Already, for example (in  just the past 30 minutes) 40 people have read chapter one but almost nobody has continued to chapter two.

And nothing really extraordinary happens until the end of chapter four. That might signify a Very Big Problem. I may need to move the extraordinary bit to the very beginning, then backtrack and retell the events that led up to that point. These are the kinds of things I can test out on Wattpad.

If I can’t get anyone to read a few chapters for free, I’m not going to be able to sell them the whole book.

Here’s a short summary I just wrote up.

When Clara’s parents are killed in a car accident, she’s sent to live in Ireland with a grandfather she’s never met. Days later, she meets a mysterious boy with seagreen eyes who seems intent on discovering her family history. He’s convinced she’s some kind of supernatural being, and just when she’s starting to believe him, someone tries to kill her. Revelations about her mother, and the arrival of an ancient artifact that brings out powerful abilities, make her question everything she thought she knew about herself. Will she learn how to harness her powers, and discover her true identity, before her adversaries are able to finish what they started?

If you use Wattpad, I’d appreciate it if you go check it out, and comment or vote.

 

shearwater-derekmurphy

 

5 Comments

  • Derek Murphy Posted

    Thanks – that’s a good tip. I looked into Authonomy when it started but haven’t been back for awhile. I’m thinking I’ll finish 5 books this way, just the first few chapters, and then let them fester for awhile.

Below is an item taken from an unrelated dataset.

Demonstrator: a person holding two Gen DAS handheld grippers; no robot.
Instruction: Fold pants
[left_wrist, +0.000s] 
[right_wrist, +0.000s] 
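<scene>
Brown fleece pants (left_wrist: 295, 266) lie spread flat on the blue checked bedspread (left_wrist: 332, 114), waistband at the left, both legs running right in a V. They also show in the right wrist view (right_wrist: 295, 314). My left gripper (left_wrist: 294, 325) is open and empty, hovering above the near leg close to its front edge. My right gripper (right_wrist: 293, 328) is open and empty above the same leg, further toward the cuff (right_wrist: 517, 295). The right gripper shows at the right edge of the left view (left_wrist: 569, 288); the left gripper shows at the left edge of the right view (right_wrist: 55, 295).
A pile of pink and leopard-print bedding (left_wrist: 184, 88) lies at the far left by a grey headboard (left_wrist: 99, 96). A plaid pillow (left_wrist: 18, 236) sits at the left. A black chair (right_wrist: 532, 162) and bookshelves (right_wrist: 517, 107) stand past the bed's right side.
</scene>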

  • Bronwen Fleetwood Posted

    I think you might get more constructive feedback out of a site like Scribophile, which is geared toward critiquing. This early in the process you really need critique partners to help you craft that minimum viable product. Have you had several experienced writers read the sample chapters before they went on Wattpad? Wattpad is like FictionPress, which I cut my teeth on: a place for readers, not for other writers. The feedback is more general, not as nuanced or actionable. Good luck!

    • Derek Murphy Posted

      Thanks – that’s great feedback! I’ll check it out.

  • Codewizard Posted

    I suppose everyone here, but me, knows what “wattpad” is?

    • Derek Murphy Posted

      Yup. Or we Googled it to find out. It’s basically a place to post fiction where readers can read for free. The benefit is there’s about 10 readers per writer, so lots of people looking for free stories, which can give you real feedback and validation.